▶ [WHAT YOU NEED TO DO]
Start at the line with "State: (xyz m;" in the records below, stop at the line with "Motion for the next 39", and return every line in that span exactly, the two end lines included.

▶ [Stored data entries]

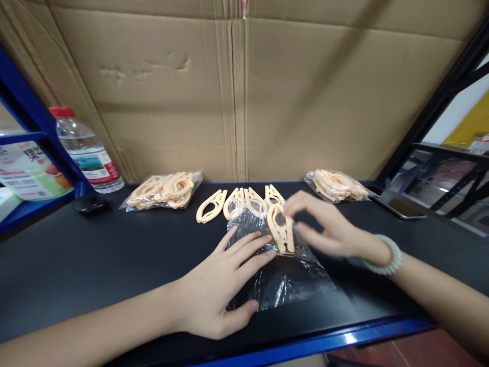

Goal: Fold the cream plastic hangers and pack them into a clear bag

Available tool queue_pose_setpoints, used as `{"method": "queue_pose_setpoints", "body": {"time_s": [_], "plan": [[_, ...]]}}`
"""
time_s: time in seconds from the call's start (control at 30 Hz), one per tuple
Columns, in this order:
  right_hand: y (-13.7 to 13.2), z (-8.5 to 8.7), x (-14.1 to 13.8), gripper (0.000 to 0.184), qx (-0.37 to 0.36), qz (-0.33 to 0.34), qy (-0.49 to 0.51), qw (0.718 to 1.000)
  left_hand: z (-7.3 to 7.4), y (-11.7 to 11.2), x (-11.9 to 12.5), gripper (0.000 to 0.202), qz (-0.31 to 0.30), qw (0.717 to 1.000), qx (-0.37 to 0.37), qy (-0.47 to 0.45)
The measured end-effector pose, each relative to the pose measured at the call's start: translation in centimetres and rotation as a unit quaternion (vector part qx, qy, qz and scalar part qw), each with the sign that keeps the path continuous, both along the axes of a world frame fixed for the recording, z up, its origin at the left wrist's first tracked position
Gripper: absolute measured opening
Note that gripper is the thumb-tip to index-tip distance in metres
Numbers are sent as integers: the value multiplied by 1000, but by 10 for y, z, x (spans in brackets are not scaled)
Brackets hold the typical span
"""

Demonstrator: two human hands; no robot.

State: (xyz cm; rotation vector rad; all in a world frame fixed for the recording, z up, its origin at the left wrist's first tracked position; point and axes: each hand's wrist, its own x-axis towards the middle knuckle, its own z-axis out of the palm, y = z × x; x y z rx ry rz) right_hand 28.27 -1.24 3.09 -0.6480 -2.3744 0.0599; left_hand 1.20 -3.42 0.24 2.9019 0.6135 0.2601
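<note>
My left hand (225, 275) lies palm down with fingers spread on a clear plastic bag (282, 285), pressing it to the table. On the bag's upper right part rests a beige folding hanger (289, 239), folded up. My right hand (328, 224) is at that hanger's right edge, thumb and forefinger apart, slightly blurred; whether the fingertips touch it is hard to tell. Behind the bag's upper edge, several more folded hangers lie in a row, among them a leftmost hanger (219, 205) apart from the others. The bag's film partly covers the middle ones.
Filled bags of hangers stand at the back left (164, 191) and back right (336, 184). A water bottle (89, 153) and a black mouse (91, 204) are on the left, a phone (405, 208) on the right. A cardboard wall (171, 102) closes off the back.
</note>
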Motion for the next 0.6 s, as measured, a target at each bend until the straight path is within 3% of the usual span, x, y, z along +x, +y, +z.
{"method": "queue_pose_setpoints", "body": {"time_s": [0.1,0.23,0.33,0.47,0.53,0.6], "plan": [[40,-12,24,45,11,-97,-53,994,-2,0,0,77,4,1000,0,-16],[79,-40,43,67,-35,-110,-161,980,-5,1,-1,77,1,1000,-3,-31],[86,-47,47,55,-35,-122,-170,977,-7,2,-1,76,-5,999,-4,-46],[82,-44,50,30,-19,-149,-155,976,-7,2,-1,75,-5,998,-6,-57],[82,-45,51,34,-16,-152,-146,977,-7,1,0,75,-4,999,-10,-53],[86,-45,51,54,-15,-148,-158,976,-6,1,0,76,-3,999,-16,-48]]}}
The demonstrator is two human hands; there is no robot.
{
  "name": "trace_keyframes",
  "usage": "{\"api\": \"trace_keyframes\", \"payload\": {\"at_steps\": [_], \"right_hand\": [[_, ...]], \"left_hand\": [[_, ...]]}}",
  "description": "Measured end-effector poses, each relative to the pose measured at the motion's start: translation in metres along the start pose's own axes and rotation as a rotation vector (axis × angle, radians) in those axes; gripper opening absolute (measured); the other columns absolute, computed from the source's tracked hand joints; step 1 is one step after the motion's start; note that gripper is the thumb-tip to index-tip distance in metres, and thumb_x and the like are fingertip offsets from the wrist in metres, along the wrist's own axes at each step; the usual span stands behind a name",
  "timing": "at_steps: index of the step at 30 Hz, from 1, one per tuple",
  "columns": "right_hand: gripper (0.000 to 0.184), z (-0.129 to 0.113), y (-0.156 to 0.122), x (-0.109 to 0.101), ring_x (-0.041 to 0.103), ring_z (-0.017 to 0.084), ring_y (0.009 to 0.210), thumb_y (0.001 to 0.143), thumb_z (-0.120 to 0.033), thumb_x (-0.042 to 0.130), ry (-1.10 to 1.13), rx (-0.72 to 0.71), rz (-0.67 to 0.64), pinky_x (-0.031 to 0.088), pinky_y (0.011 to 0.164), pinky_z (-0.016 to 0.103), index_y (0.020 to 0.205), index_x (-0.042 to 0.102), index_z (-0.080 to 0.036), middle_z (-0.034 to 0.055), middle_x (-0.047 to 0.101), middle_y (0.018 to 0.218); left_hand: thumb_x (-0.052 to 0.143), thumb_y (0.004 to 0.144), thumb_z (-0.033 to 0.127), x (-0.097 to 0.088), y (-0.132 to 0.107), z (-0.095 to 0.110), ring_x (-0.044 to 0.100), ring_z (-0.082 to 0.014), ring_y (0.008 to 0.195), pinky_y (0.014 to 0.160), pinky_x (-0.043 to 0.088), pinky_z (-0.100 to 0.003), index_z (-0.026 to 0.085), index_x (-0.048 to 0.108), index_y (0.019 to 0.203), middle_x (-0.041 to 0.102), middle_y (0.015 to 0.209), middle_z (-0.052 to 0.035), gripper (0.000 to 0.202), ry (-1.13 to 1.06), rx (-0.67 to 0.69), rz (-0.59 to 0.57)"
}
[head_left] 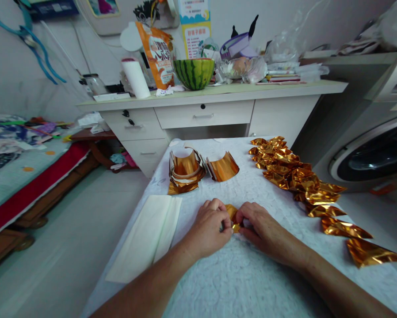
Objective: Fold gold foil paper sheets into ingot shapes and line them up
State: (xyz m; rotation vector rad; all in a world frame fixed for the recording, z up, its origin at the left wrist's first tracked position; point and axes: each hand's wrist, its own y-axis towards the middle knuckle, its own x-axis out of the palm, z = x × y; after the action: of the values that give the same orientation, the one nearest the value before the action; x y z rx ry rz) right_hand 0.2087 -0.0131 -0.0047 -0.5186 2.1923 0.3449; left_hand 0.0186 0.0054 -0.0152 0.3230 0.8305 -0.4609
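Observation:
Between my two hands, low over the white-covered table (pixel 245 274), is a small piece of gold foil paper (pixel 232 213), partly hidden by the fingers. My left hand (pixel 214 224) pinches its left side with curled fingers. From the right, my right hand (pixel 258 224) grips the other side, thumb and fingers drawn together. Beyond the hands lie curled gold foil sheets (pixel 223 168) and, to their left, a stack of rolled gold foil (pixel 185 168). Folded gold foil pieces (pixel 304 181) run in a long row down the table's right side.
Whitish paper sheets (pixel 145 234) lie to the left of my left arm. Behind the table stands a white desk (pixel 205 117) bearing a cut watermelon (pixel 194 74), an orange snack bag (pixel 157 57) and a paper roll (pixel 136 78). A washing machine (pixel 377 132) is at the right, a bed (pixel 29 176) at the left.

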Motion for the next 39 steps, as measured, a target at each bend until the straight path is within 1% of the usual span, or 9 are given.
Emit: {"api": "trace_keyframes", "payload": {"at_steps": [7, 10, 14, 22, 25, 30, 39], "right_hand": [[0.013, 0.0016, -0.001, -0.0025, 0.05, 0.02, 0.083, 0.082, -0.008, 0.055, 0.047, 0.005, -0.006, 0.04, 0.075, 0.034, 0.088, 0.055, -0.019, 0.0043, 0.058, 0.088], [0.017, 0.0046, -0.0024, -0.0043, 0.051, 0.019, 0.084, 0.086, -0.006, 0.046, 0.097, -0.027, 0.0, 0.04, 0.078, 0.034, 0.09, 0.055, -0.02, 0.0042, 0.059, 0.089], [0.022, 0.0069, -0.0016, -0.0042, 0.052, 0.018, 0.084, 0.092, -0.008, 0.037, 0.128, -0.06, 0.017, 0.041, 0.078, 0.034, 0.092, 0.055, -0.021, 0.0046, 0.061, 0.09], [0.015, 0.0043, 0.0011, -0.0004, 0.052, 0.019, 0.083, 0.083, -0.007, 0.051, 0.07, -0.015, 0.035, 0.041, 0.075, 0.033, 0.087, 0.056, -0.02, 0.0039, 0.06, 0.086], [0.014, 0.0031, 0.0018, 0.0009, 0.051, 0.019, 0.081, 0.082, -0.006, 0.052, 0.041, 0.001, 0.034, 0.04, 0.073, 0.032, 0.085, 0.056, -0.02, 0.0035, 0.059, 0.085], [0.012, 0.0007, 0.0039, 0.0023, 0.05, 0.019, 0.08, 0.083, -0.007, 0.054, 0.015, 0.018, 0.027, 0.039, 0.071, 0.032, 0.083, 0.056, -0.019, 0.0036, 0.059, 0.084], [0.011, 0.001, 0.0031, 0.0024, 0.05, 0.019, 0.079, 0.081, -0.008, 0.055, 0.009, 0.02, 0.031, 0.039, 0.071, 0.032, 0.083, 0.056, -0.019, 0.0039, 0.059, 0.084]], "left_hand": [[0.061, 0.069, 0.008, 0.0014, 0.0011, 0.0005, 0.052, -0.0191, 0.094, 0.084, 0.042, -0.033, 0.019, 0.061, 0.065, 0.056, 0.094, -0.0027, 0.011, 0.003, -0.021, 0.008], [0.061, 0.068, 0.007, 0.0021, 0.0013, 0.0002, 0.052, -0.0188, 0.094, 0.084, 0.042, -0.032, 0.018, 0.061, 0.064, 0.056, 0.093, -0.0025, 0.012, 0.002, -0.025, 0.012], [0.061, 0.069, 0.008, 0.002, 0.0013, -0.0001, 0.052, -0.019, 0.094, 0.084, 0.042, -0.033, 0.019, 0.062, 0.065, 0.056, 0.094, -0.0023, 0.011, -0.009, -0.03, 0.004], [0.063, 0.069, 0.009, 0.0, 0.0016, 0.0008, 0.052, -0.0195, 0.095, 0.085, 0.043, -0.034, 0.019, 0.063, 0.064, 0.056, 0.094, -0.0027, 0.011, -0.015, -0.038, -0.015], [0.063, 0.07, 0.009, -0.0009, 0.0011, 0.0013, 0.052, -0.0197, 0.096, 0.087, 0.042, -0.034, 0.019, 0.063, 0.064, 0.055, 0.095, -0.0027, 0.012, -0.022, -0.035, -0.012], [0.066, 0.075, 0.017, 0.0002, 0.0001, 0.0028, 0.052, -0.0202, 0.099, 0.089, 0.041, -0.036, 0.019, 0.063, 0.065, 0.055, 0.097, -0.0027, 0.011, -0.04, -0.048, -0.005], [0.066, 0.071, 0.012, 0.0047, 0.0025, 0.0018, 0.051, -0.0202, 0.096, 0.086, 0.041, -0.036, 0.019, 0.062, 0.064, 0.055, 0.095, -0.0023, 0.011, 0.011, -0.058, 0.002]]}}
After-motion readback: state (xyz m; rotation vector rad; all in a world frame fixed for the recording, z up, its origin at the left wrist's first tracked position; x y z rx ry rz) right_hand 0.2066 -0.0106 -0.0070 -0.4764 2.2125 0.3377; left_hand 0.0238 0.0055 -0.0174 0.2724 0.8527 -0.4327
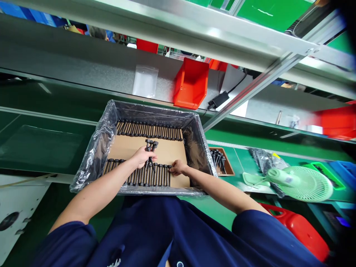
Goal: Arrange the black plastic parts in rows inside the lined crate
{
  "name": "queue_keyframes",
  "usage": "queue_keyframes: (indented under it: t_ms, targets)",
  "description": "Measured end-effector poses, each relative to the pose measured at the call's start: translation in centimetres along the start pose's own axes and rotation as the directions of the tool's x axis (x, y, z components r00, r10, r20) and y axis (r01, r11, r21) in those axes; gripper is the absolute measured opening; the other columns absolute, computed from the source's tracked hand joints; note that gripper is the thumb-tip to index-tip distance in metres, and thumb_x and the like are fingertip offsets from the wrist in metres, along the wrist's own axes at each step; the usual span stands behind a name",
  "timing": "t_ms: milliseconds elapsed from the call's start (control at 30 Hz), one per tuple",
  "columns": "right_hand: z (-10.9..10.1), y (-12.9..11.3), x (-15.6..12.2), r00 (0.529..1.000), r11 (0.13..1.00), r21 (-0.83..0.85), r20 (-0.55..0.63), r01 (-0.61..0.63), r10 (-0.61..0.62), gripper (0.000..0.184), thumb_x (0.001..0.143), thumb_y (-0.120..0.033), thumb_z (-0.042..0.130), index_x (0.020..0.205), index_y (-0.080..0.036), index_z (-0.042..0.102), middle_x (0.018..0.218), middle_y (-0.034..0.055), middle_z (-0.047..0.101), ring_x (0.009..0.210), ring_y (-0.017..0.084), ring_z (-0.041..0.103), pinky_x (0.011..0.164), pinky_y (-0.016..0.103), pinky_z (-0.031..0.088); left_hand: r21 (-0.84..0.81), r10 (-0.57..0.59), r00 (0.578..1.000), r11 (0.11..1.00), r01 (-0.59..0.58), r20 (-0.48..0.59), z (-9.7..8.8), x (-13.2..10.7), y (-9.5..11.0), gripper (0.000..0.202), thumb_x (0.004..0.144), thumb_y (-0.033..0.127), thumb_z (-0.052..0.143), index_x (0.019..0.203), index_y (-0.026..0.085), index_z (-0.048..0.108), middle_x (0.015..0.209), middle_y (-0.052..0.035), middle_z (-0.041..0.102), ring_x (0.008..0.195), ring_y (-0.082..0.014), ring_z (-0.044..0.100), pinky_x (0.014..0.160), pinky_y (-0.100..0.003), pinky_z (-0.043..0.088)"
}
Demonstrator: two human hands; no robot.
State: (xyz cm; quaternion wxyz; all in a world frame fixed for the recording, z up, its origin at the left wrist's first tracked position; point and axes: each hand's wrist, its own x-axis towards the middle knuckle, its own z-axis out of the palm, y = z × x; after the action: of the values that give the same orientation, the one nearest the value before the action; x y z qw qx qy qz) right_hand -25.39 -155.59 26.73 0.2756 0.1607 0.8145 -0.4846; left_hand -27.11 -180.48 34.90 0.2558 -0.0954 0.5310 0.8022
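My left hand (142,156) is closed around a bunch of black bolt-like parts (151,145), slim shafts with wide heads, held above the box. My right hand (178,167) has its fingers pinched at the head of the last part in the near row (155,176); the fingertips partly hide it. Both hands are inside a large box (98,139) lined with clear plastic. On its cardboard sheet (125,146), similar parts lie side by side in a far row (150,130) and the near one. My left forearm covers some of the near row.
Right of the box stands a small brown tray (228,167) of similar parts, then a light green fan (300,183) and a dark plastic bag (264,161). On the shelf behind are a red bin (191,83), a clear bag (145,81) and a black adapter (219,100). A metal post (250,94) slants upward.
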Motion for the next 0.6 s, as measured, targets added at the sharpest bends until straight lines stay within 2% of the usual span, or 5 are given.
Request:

▶ [TASK RESPONSE]
State: (xyz m; rotation vector rad; all in a world frame fixed for the recording, z up, its origin at the left wrist's first tracked position; point and axes: each hand's wrist, its own y-axis towards the middle knuckle, its own x-axis out of the palm, z = x × y; after the action: of the values that give the same orientation, the one nearest the value before the action; x y z rx ry rz) right_hand 0.2087 -0.0131 -0.0047 -0.5186 2.1923 0.3449; left_hand 0.0186 0.0054 -0.0152 0.3230 0.8305 -0.4609
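Observation:
Between my two hands, low over the white-covered table (pixel 245 274), is a small piece of gold foil paper (pixel 232 213), partly hidden by the fingers. My left hand (pixel 214 224) pinches its left side with curled fingers. From the right, my right hand (pixel 258 224) grips the other side, thumb and fingers drawn together. Beyond the hands lie curled gold foil sheets (pixel 223 168) and, to their left, a stack of rolled gold foil (pixel 185 168). Folded gold foil pieces (pixel 304 181) run in a long row down the table's right side.
Whitish paper sheets (pixel 145 234) lie to the left of my left arm. Behind the table stands a white desk (pixel 205 117) bearing a cut watermelon (pixel 194 74), an orange snack bag (pixel 157 57) and a paper roll (pixel 136 78). A washing machine (pixel 377 132) is at the right, a bed (pixel 29 176) at the left.
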
Motion for the next 39 steps, as measured, a target at each bend until the straight path is within 1% of the usual span, or 9 are given.

No more work remains for this exercise.